• **DIRECTIONS**: Consider the listing below. Extract exactly the lines from the line containing "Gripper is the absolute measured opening" to the line containing "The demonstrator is", both included.

━━━━━━━━━━

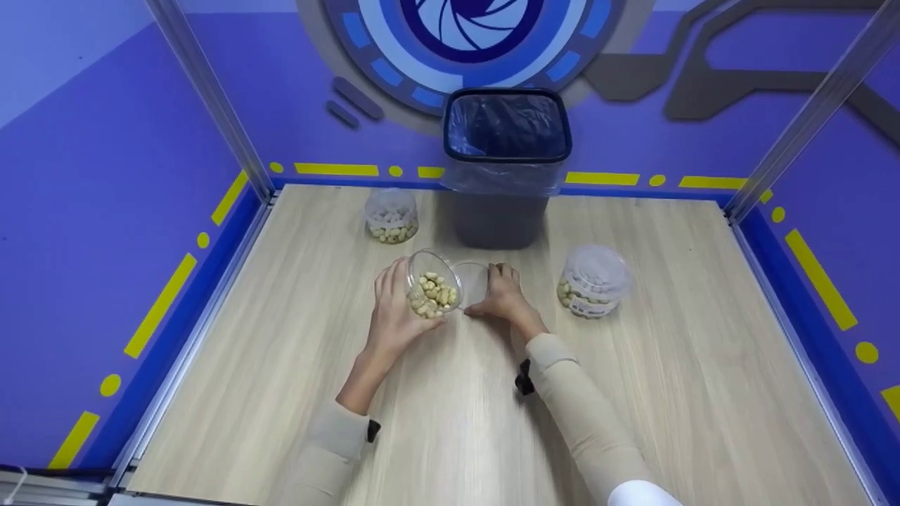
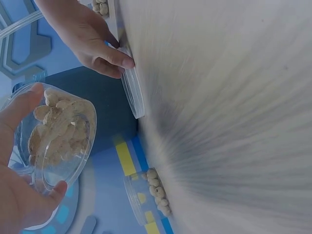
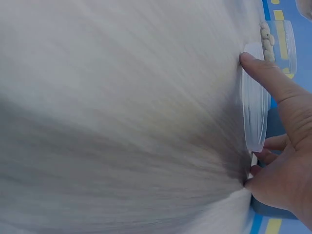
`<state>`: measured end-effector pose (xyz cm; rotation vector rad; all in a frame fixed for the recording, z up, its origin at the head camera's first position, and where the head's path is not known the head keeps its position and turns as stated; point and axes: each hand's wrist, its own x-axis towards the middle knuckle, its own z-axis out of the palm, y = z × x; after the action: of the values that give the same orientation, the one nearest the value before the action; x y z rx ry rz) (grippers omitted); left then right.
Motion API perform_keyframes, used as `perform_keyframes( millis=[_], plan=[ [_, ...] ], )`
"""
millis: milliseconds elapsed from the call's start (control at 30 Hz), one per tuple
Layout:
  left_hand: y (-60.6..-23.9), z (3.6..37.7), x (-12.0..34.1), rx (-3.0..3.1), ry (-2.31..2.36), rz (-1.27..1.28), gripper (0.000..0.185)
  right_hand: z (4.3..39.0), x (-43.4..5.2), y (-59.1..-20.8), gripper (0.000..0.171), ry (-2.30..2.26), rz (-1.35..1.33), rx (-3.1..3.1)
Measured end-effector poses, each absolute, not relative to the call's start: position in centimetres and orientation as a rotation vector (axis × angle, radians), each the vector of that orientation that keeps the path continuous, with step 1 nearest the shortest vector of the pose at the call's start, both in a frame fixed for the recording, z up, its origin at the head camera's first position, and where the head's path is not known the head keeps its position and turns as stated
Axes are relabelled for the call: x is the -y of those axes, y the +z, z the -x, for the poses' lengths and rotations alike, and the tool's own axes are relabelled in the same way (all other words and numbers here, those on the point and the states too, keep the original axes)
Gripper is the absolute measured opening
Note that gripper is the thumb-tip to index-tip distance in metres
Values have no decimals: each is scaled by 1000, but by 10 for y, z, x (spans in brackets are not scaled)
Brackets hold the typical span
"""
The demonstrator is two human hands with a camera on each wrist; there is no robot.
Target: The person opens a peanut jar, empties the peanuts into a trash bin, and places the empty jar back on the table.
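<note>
My left hand [image 1: 394, 315] grips a clear plastic jar [image 2: 91, 141] from its left side, with the fingers and thumb around the wall. The jar is tilted, its open mouth facing the head camera, and pale peanuts [image 1: 432, 292] lie inside. Just to the right, my right hand [image 1: 505, 294] holds a round translucent lid [image 3: 254, 97] by its edge between thumb and fingers. That lid [image 1: 472, 280] sits low at the tabletop, partly behind the jar in the head view. The right wrist view shows the thumb at one side of the rim and fingertips at the other.
A lidded jar of peanuts [image 1: 594, 281] stands to the right. Another jar of peanuts [image 1: 391, 216] stands at the back left. Behind the hands is a dark bin [image 1: 499, 218] with a clear liner. Purple panels [image 1: 140, 211] surround the wooden table [image 1: 703, 393] on three sides.
</note>
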<state>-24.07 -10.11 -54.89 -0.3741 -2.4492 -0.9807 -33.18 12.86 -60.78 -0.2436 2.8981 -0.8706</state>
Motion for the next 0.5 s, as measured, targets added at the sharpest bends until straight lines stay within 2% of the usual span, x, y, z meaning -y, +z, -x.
perform_keyframes(
  millis=[333,500],
  plan=[
    [-547,242,100,2492,-970,345,125,329,-134,-598,120,-830,308,-2849],
    [-547,243,100,2473,-985,329,125,328,-140,-569,100,-1066,307,-2813]
  ],
)
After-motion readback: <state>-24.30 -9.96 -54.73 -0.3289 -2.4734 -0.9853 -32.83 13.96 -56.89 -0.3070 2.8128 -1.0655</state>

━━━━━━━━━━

• **ANSWER BELOW**:
Gripper is the absolute measured opening
Note that gripper is the thumb-tip to index-tip distance in metres
Values have no decimals: each is scaled by 1000, but by 10 for y, z, x (spans in brackets are not scaled)
Brackets hold the typical span
"""
The demonstrator is two human hands with a camera on each wrist; there is no robot.

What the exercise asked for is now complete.